Software Development Magazine - Project Management, Programming, Software Testing

Scrum Expert - Articles, tools, videos, news and other resources on Agile, Scrum and Kanban

Liquibase - Open Source Tool for Database Version Control

Nathan Voxland

You would never develop code without version control, why do you develop your database without it? Liquibase is an open source library for tracking, managing and applying database changes that can be used for any database with a JDBC driver. It is built on a simple premise: all database changes are stored in a human readable yet trackable form and checked into source control.

Web Site: https://liquibase.org
Version Tested:
2.0.1
License & Pricing: Apache 2.0 License, Free
Support:Commercial support and training from https://support.liquibase.org/

At its simplest form, Liquibase is a tool that reads a list of database changes from a changelog file. The file starts out empty when you begin your application, but as you make changes to your application that require corresponding changes in the underlying database, you append a description of the changes to the changelog file.
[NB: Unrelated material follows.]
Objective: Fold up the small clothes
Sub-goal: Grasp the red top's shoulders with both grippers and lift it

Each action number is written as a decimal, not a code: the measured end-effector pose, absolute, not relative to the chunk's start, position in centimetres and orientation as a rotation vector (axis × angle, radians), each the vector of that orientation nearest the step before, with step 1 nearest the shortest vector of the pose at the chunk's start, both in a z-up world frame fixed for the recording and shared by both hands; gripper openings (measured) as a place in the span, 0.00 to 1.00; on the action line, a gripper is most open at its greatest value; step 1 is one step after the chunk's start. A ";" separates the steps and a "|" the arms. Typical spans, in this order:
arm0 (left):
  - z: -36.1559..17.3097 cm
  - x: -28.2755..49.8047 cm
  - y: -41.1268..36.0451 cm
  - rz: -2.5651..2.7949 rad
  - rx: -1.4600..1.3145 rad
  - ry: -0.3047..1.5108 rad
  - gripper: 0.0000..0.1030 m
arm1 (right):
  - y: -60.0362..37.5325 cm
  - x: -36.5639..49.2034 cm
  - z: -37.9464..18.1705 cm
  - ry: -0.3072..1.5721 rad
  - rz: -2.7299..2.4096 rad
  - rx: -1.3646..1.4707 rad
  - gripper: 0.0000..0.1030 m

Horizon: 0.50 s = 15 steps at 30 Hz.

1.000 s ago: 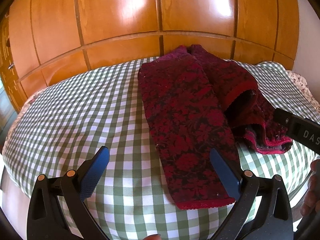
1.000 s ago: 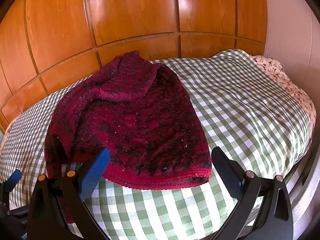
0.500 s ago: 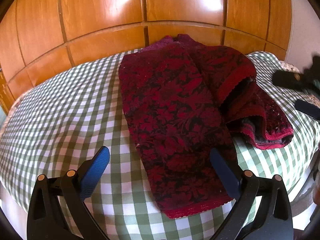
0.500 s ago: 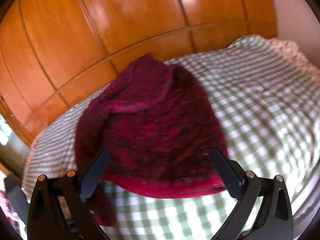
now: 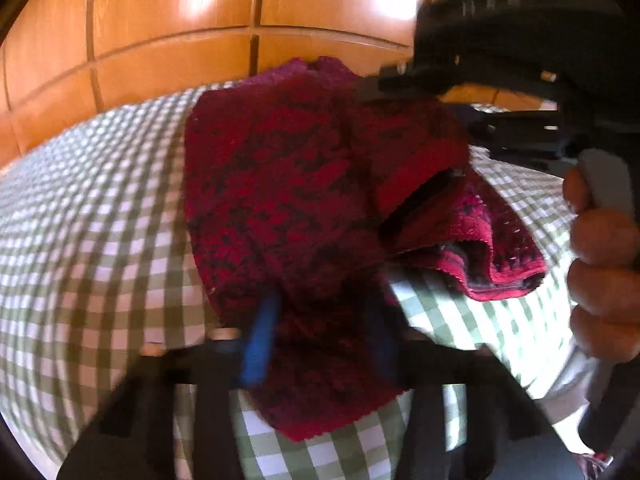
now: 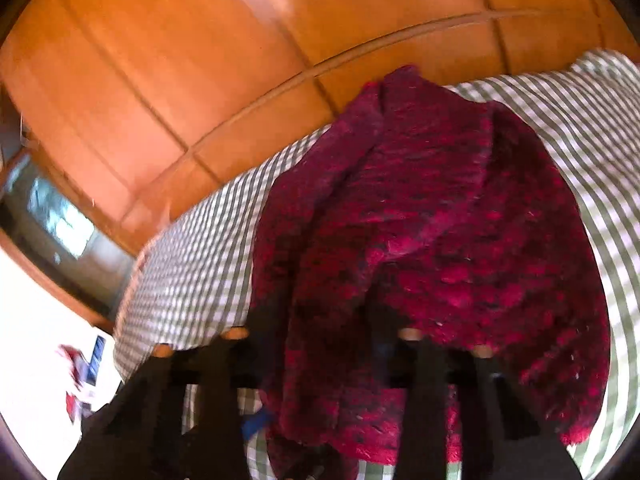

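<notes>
The bed (image 5: 100, 216) has a green-and-white checked cover; a dark red patterned garment (image 5: 280, 200) lies on it.

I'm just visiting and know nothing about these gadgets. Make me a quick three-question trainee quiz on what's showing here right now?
1. True or false: the red garment lies on a green-and-white checked cover.
2. Multiple choice: what stands behind the bed? A) a brick wall B) wooden panels C) a curtain
3. Fill in: the fingers of the left gripper have fabric of the ____ garment between them.

Key
1. True.
2. B.
3. Red. In the right wrist view the same garment also drapes between the fingers of the right gripper, though blur hides how firmly either tool grips it.
</notes>
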<state>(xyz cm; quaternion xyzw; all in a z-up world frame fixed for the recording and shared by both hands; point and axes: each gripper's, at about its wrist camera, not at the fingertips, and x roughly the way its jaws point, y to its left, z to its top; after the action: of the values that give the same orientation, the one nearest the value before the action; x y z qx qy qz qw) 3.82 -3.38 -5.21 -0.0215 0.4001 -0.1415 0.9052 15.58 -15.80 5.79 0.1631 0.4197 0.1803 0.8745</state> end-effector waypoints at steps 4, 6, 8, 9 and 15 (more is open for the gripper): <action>-3.4 3.7 0.3 -0.337 -0.160 0.799 0.08 | -16.7 14.9 7.6 0.818 0.366 0.257 0.11; -2.0 3.7 2.6 -0.297 -0.182 0.751 0.07 | -18.7 14.6 8.7 0.773 0.333 0.253 0.11; -0.8 4.2 5.5 -0.229 -0.193 0.709 0.06 | -21.7 14.5 9.8 0.729 0.260 0.242 0.11; -0.5 4.4 6.5 -0.197 -0.195 0.699 0.06 | -23.0 14.4 10.2 0.711 0.209 0.216 0.11; 0.4 9.9 15.8 0.082 -0.227 0.696 0.00 | -32.8 17.7 8.6 0.721 -0.191 -0.005 0.11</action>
<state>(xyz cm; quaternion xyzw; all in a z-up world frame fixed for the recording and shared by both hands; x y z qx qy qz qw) 9.88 15.76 0.44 -0.1111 0.3400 0.0400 0.9330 17.72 -32.79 8.60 -0.0026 0.3524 -0.0931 0.9312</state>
The description of the changes can be standard SQL commands such as "add column" or more complex descriptions such as "introduce lookup table". The changelog file is often XML-based, but does not have to be. Once a new change is added to the changelog file, Liquibase will read the file, detect the new change, and apply it to the database. When you commit your code changes to your version control system, you commit the changelog file containing the database "version" alongside it.

What you end up with is a mixture of a database version control system and database refactoring tool. As your database evolves over the course of a project, Liquibase ensures that the database you deploy to production has the same schema that the application code expects and has been tested against.

Compared to other database change tracking tools, Liquibase has three defining differences:

1. Understand how the database changed, not just what changed

A common approach to database change management is:

  1. Take a database snapshot at the beginning of a project
  2. Allow developers to make the changes they need as the develop their code
  3. Compare the final database to the original database.
  4. From this comparison, auto-generate the SQL to add, remove and modify tables, columns, views, etc.

A prime example of this is Hibernate's hbm2ddl library, which allows you to create your Java to database mapping, then determine the SQL needed to make the database match the schema the code expects. While this approach works for many source code version control systems, there is an inherent problem applying it to databases: the way you get from the start to the final state is as important as getting there. A simple example is a change that renames the person.fname column to person.first_name. A database comparison would see that there is no longer a person.fname column and there is now a person.first_name column. The SQL it would generate would be:

alter table person drop column fname;
alter table person add column first_name varchar(255);

While the resulting database schema is the correct form, when you apply the above SQL to your production database, you will find that all your records have null first_names. Because the tool was not smart enough to understand how the schema changed, you have lost data.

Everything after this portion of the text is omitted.